*Exercise brief*
Find the line in the entries below that contains "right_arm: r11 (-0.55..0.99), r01". Repeat it exactly, and every line after it through the line that contains "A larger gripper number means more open".

**********

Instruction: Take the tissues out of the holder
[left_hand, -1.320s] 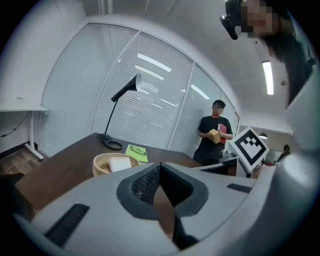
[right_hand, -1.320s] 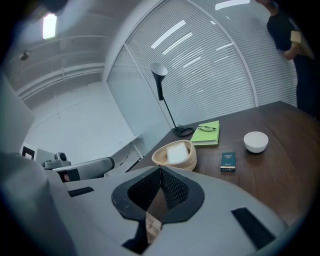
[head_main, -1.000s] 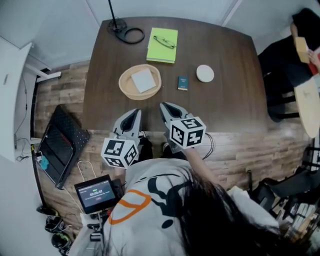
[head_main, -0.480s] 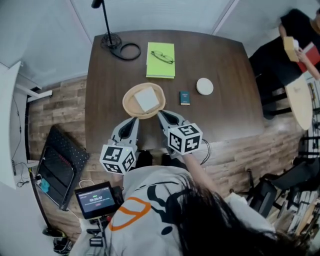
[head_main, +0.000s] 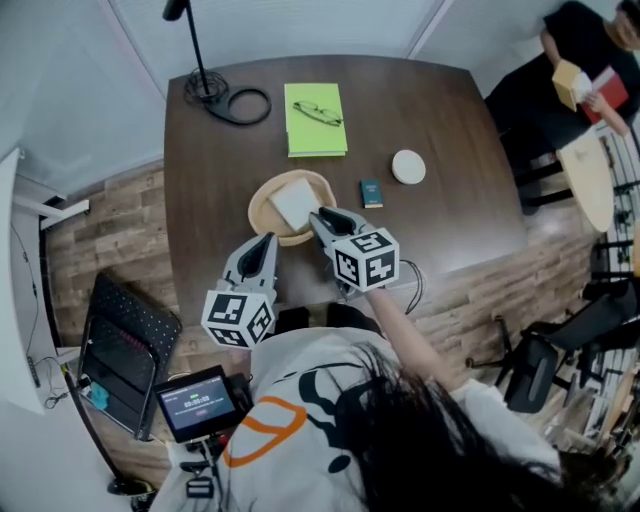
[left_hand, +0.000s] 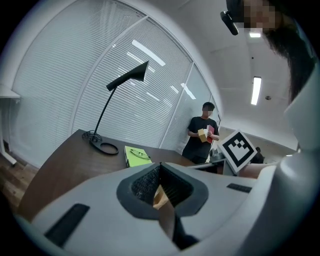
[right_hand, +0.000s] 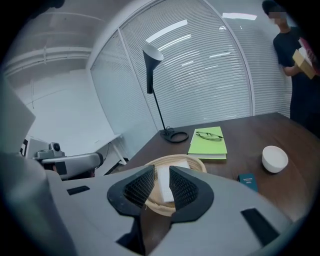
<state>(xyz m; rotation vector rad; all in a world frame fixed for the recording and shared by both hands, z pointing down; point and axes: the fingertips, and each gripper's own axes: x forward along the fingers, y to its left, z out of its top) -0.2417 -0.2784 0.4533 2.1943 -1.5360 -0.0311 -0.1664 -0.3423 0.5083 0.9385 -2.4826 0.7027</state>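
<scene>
A round tan wicker holder (head_main: 262, 208) sits near the table's front edge with a flat stack of white tissues (head_main: 293, 203) in it. My right gripper (head_main: 321, 214) reaches the holder's right rim. Its jaws have just been opening and stand a little apart, with nothing between the pads. In the right gripper view the tissues (right_hand: 164, 176) and the holder (right_hand: 198, 165) show through the gap of that gripper (right_hand: 161, 169). My left gripper (head_main: 269, 239) is just short of the holder's front-left rim. In the left gripper view this gripper (left_hand: 160, 166) has its tips together, holding nothing.
Further back lie a green notebook (head_main: 315, 105) with glasses (head_main: 320, 112), a small blue book (head_main: 371, 193) and a white dish (head_main: 408, 166). A black lamp base with its cable (head_main: 225, 95) stands at the far left corner. A person (head_main: 575, 60) stands beyond the table's right end.
Both grippers have moved forward from the table's near edge up to the holder. The right one now reaches its rim.
</scene>
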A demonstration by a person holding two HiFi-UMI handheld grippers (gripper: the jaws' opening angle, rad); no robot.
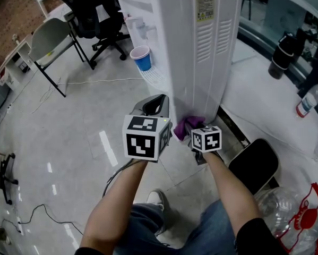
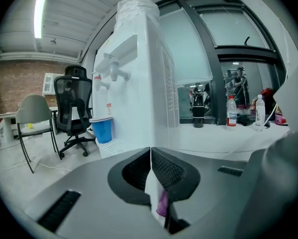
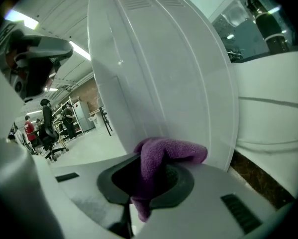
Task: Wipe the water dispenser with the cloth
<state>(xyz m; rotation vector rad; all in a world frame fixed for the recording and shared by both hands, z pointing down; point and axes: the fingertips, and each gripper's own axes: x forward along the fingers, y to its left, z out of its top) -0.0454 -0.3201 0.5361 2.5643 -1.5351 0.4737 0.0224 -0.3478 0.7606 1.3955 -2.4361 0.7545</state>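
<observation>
Presently, the purple fleecy cloth [image 3: 171, 151] is held low against the tall white plastic water dispenser [image 1: 201, 47], at the corner near its base. The right gripper [image 3: 152, 176] is clamped on the cloth, with one fold bunched over the jaws and a tail hanging beneath them. The left gripper [image 2: 150, 156] is held just beside that same corner. Its jaws are closed tip to tip and nothing is caught between them.

The cloth is judged light, soft and limp. A hold on a gathered bunch, as here, leaves a padded fold free to be pressed flat on the panel. The smooth panel is judged stiff enough to take that pressure.

Contact between the fold and the dispenser wall is shown only in the right gripper view. The slotted vents and the label high on the dispenser are seen only in the head view. The two taps above the blue plastic cup [image 2: 102, 129] at the dispenser's front are seen clearly only in the left gripper view.
</observation>
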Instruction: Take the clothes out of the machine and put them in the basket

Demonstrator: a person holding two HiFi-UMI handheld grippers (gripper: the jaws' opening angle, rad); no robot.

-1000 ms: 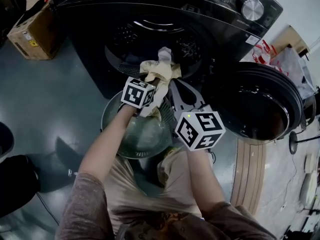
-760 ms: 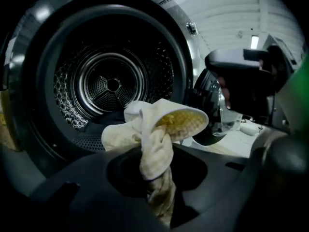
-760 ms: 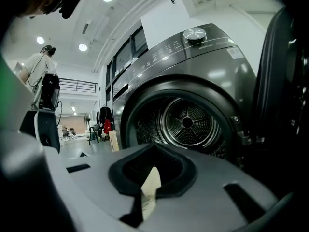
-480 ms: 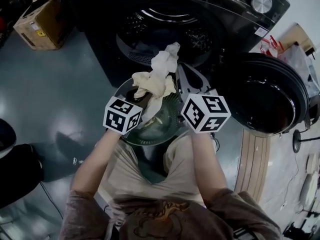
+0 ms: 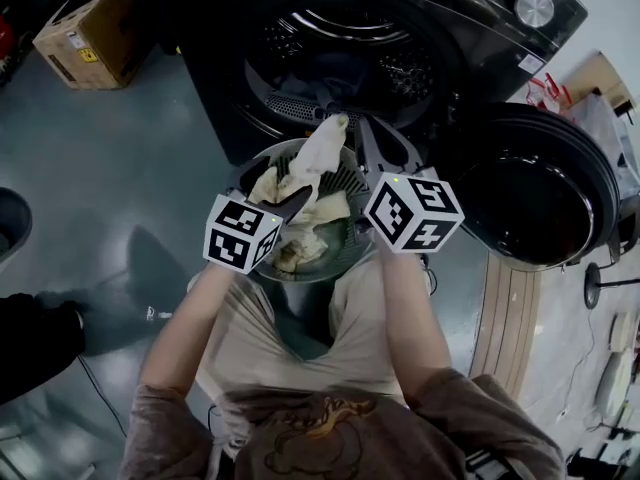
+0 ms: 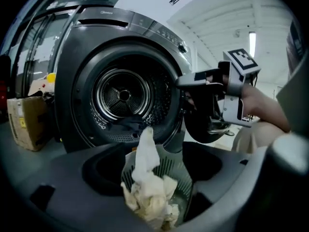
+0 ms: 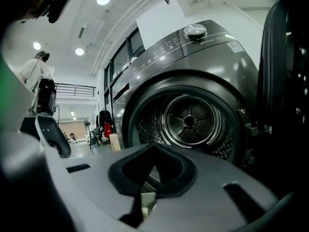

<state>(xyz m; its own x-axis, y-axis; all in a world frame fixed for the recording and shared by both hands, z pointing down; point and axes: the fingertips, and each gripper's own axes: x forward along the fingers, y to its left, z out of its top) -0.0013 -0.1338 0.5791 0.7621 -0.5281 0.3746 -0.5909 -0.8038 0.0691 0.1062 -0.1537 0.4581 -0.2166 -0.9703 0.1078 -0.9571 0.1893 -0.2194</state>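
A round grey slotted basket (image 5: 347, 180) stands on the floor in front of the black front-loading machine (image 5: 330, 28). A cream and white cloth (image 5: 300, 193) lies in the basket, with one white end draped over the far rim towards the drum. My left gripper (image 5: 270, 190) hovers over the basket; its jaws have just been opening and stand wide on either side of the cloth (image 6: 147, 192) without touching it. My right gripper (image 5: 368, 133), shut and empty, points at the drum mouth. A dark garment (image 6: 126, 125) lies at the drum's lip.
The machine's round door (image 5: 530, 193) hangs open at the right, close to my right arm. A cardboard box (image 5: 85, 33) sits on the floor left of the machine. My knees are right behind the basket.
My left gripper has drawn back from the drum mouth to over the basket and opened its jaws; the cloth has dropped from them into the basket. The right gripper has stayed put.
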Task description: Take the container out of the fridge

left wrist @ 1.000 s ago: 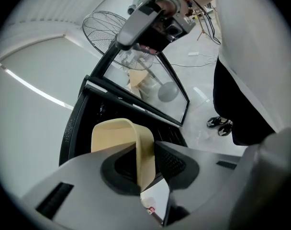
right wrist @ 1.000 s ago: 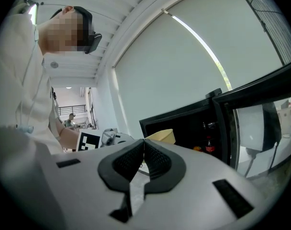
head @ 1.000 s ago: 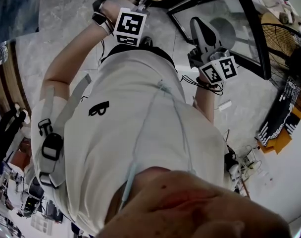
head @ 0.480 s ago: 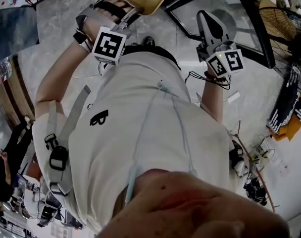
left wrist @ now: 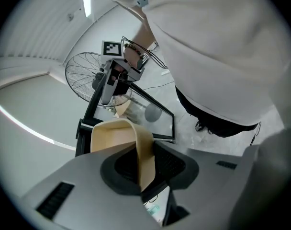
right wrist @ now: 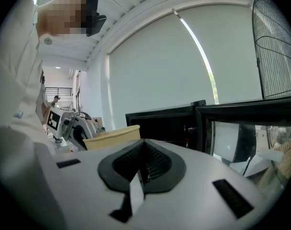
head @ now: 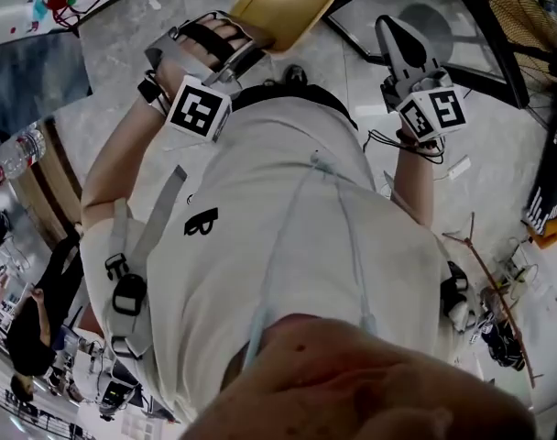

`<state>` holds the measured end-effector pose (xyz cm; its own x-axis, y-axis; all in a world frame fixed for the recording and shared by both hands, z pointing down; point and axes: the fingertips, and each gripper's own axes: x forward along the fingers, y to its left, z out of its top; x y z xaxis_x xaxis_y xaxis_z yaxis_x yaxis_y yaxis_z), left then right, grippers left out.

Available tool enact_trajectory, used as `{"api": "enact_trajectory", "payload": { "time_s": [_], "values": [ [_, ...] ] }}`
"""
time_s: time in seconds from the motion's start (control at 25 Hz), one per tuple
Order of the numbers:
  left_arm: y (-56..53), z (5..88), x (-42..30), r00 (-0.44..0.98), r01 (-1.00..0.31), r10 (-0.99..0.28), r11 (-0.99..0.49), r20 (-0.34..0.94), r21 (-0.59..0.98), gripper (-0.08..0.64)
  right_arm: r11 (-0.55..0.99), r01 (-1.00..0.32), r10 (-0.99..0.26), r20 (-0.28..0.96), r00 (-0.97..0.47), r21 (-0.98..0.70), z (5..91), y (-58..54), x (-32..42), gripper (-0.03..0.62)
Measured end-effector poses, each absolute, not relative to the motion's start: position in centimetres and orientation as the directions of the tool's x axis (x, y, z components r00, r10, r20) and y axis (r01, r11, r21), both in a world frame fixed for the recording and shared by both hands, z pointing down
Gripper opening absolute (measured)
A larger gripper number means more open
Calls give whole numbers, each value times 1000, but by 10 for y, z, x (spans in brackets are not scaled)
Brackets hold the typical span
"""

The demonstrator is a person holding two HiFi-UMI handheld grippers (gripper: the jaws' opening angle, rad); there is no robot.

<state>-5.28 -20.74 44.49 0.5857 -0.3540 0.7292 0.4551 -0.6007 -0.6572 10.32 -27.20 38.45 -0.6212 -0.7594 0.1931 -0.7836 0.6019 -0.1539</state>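
Between jaws of the left tool, the tan container sits clamped.

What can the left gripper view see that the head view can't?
Only the left gripper view: the left gripper with its jaws pinching the tan container by its wall, and a strip light. Only the head view: a water bottle and a black letter B. Both: the container, the right gripper and the white shirt.

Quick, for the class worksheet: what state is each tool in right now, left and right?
Left tool: closed on the wall of the tan container.
Right tool: closed, holding nothing.
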Motion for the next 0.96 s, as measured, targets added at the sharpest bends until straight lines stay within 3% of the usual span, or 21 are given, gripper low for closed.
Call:
{"api": "enact_trajectory", "payload": {
  "time_s": [0.96],
  "values": [
    [-211,445,-61,590,462,-352,-591,726,-662,81,599,-788,-761,207,-615,-142,390,-249,88,15]
  ]
}}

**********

*Result below*
  right_arm: r11 (-0.55..0.99), r01 (-1.00..0.32), r10 (-0.99..0.26), r20 (-0.28..0.96), r00 (-0.97..0.47), r21 (-0.98..0.70), z (5..91), y (-58..54), x (-32..42), gripper (-0.03..0.62)
Measured end-effector poses, each absolute, not relative to the motion's start: position in centimetres and orientation as the directions of the tool's x axis (x, y, z components r00, r10, r20) and y axis (r01, r11, r21), both in a world frame fixed for the recording and shared by both hands, z pointing down
Gripper opening absolute (measured)
A larger gripper number means more open

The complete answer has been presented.